### Activity
All of the data needs to be repeated exactly.

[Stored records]

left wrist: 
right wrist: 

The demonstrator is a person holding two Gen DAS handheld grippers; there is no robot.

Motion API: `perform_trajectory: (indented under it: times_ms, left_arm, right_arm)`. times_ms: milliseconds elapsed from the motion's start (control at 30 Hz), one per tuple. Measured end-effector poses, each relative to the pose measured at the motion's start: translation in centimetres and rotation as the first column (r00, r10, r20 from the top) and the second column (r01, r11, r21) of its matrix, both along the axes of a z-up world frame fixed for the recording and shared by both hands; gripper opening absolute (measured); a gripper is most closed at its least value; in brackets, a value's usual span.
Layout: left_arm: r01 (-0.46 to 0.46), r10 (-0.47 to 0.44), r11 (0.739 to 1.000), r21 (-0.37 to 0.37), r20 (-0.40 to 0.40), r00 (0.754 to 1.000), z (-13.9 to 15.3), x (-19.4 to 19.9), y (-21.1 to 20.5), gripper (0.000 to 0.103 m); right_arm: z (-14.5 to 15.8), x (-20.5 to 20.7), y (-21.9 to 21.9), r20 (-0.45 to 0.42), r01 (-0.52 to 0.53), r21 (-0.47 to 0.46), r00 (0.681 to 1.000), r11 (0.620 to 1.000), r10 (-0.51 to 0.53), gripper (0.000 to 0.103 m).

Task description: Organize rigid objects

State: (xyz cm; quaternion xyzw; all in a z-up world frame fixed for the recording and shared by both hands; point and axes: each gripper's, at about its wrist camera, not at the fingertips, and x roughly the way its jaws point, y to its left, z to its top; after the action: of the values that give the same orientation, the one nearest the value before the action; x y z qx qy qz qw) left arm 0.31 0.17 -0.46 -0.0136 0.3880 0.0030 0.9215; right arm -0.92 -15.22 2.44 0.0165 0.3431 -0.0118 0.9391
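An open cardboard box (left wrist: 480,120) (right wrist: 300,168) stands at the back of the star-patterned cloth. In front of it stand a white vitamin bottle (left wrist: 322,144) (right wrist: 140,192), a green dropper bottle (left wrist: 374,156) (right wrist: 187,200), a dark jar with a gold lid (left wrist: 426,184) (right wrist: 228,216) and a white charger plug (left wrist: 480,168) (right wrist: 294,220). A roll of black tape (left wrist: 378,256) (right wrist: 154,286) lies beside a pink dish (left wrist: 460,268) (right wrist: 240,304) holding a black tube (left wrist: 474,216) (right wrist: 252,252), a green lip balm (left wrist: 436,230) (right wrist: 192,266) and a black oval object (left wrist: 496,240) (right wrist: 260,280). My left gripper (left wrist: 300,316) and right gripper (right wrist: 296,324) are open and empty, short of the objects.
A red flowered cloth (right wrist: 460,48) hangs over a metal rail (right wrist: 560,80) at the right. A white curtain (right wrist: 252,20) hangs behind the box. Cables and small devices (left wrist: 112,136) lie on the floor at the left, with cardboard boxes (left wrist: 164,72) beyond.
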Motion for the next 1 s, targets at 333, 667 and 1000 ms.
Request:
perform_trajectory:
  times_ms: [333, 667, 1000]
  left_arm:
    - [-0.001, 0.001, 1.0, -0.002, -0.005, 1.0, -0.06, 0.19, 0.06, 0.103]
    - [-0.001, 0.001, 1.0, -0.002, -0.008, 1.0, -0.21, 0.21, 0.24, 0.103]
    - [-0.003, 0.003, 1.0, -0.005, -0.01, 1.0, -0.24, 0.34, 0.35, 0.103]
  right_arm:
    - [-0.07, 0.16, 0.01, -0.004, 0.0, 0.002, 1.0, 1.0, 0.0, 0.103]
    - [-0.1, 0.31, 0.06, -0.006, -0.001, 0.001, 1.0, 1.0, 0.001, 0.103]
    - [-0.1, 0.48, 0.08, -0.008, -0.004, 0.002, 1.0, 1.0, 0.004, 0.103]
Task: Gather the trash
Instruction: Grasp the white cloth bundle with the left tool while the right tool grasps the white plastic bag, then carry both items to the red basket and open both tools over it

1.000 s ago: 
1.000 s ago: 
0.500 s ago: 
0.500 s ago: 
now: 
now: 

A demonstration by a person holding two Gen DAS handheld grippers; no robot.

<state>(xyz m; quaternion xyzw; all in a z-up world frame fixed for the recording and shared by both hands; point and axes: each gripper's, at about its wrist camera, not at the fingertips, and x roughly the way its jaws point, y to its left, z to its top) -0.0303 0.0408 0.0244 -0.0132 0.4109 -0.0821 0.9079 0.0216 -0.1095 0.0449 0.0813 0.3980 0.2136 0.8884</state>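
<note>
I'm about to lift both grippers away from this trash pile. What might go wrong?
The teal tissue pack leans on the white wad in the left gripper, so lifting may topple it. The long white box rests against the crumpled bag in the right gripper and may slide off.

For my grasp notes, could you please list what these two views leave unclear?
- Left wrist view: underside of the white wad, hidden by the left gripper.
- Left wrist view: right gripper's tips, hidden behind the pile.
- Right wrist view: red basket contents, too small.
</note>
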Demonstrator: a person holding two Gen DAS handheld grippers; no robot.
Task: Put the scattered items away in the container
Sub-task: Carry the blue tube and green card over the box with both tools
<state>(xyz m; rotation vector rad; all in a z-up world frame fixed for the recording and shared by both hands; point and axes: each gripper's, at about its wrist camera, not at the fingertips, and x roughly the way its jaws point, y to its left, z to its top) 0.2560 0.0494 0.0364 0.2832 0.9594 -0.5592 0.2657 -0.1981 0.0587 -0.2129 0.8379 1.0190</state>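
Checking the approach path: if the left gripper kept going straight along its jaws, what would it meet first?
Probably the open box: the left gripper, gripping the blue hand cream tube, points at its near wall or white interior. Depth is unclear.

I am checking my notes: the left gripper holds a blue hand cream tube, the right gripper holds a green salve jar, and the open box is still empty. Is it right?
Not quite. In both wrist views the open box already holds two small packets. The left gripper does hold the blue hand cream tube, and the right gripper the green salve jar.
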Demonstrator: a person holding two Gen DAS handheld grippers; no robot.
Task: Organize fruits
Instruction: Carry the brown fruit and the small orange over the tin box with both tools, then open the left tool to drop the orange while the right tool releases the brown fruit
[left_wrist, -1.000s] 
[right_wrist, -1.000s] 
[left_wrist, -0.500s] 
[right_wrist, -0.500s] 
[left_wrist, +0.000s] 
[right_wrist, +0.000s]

### Written reply
left wrist: 
right wrist: 

The demonstrator is a person holding two Gen DAS handheld grippers; there is no robot.

Motion API: `perform_trajectory: (indented under it: times_ms, left_arm, right_arm)`. times_ms: milliseconds elapsed from the motion's start (control at 30 Hz), one per tuple. Measured end-effector poses, each relative to the pose measured at the motion's start: translation in centimetres and rotation as the first column (r00, r10, r20 from the top) and the second column (r01, r11, r21) of its matrix, both along the axes of a z-up world frame fixed for the recording and shared by both hands; gripper opening absolute (measured); a gripper is most closed at its least value; in brackets, a value's usual span.
Layout: left_arm: r01 (-0.46 to 0.46), r10 (-0.47 to 0.44), r11 (0.739 to 1.000), r21 (-0.37 to 0.37), r20 (-0.40 to 0.40), r00 (0.754 to 1.000), z (-13.9 to 15.3), x (-19.4 to 19.9), y (-21.1 to 20.5), gripper (0.000 to 0.103 m); right_arm: z (-14.5 to 15.8), x (-20.5 to 20.7), y (-21.9 to 21.9), r20 (-0.45 to 0.42), r01 (-0.52 to 0.53), r21 (-0.47 to 0.46), r00 (0.681 to 1.000), r11 (0.620 to 1.000), r10 (-0.51 to 0.53), gripper (0.000 to 0.103 m).

Task description: Organize rigid objects

State: (xyz cm; quaternion xyzw; all in a z-up world frame fixed for the recording and shared by both hands; point and axes: each gripper's, at about its wrist camera, not at the fingertips, and x roughly the way its jaws point, y to its left, z to its top; after the action: of the values that give the same orientation, the one nearest the value before the action; x y z qx qy qz qw) left arm 0.31 0.17 -0.46 -0.0136 0.3880 0.0030 0.9215; right arm -0.92 -15.22 2.44 0.0165 0.3431 -0.0118 0.9391
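An open cardboard box (left wrist: 480,120) (right wrist: 300,168) stands at the back of the star-patterned cloth. In front of it stand a white vitamin bottle (left wrist: 322,144) (right wrist: 140,192), a green dropper bottle (left wrist: 374,156) (right wrist: 187,200), a dark jar with a gold lid (left wrist: 426,184) (right wrist: 228,216) and a white charger plug (left wrist: 480,168) (right wrist: 294,220). A roll of black tape (left wrist: 378,256) (right wrist: 154,286) lies beside a pink dish (left wrist: 460,268) (right wrist: 240,304) holding a black tube (left wrist: 474,216) (right wrist: 252,252), a green lip balm (left wrist: 436,230) (right wrist: 192,266) and a black oval object (left wrist: 496,240) (right wrist: 260,280). My left gripper (left wrist: 300,316) and right gripper (right wrist: 296,324) are open and empty, short of the objects.
A red flowered cloth (right wrist: 460,48) hangs over a metal rail (right wrist: 560,80) at the right. A white curtain (right wrist: 252,20) hangs behind the box. Cables and small devices (left wrist: 112,136) lie on the floor at the left, with cardboard boxes (left wrist: 164,72) beyond.
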Motion for the next 1 s, targets at 333, 667 and 1000 ms.
Request:
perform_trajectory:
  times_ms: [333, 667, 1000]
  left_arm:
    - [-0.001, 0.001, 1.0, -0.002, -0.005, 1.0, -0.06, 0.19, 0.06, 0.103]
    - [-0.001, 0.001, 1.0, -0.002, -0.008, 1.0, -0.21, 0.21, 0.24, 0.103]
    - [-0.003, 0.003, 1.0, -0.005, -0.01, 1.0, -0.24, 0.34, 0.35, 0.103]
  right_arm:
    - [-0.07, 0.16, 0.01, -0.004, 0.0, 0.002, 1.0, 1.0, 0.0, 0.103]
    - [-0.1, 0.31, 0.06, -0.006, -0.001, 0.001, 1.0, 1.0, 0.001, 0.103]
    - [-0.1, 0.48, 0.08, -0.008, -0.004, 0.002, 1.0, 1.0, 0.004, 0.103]
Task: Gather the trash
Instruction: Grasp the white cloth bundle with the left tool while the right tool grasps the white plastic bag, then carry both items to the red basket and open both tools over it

1.000 s ago: 
1.000 s ago: 
0.500 s ago: 
0.500 s ago: 
now: 
now: 

A demonstration by a person holding two Gen DAS handheld grippers; no robot.

<state>(xyz m; quaternion xyzw; all in a z-up world frame fixed for the recording and shared by both hands; point and axes: each gripper's, at about its wrist camera, not at the fingertips, and x roughly the way its jaws point, y to its left, z to its top) -0.0303 0.0408 0.0244 -0.0132 0.4109 -0.0821 0.9079 0.0216 -0.1095 0.0449 0.0813 0.3980 0.2136 0.8884</state>
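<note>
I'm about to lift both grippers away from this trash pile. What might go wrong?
The teal tissue pack leans on the white wad in the left gripper, so lifting may topple it. The long white box rests against the crumpled bag in the right gripper and may slide off.

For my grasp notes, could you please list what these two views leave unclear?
- Left wrist view: underside of the white wad, hidden by the left gripper.
- Left wrist view: right gripper's tips, hidden behind the pile.
- Right wrist view: red basket contents, too small.
</note>
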Demonstrator: a person holding two Gen DAS handheld grippers; no robot.
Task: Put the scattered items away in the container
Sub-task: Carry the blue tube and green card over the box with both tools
<state>(xyz m; rotation vector rad; all in a z-up world frame fixed for the recording and shared by both hands; point and axes: each gripper's, at about its wrist camera, not at the fingertips, and x roughly the way its jaws point, y to its left, z to its top) 0.2560 0.0494 0.0364 0.2832 0.9594 -0.5592 0.2657 -0.1981 0.0587 -0.2129 0.8379 1.0190</state>
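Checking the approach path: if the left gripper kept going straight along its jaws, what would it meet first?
Probably the open box: the left gripper, gripping the blue hand cream tube, points at its near wall or white interior. Depth is unclear.

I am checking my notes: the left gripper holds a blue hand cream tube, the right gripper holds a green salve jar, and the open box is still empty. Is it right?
Not quite. In both wrist views the open box already holds two small packets. The left gripper does hold the blue hand cream tube, and the right gripper the green salve jar.
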Demonstrator: a person holding two Gen DAS handheld grippers; no robot.
Task: Organize fruits
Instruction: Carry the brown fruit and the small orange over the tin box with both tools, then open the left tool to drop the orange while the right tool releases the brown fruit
[left_wrist, -1.000s] 
[right_wrist, -1.000s] 
[left_wrist, -0.500s] 
[right_wrist, -0.500s] 
[left_wrist, +0.000s] 
[right_wrist, +0.000s]

No further work remains in this exercise.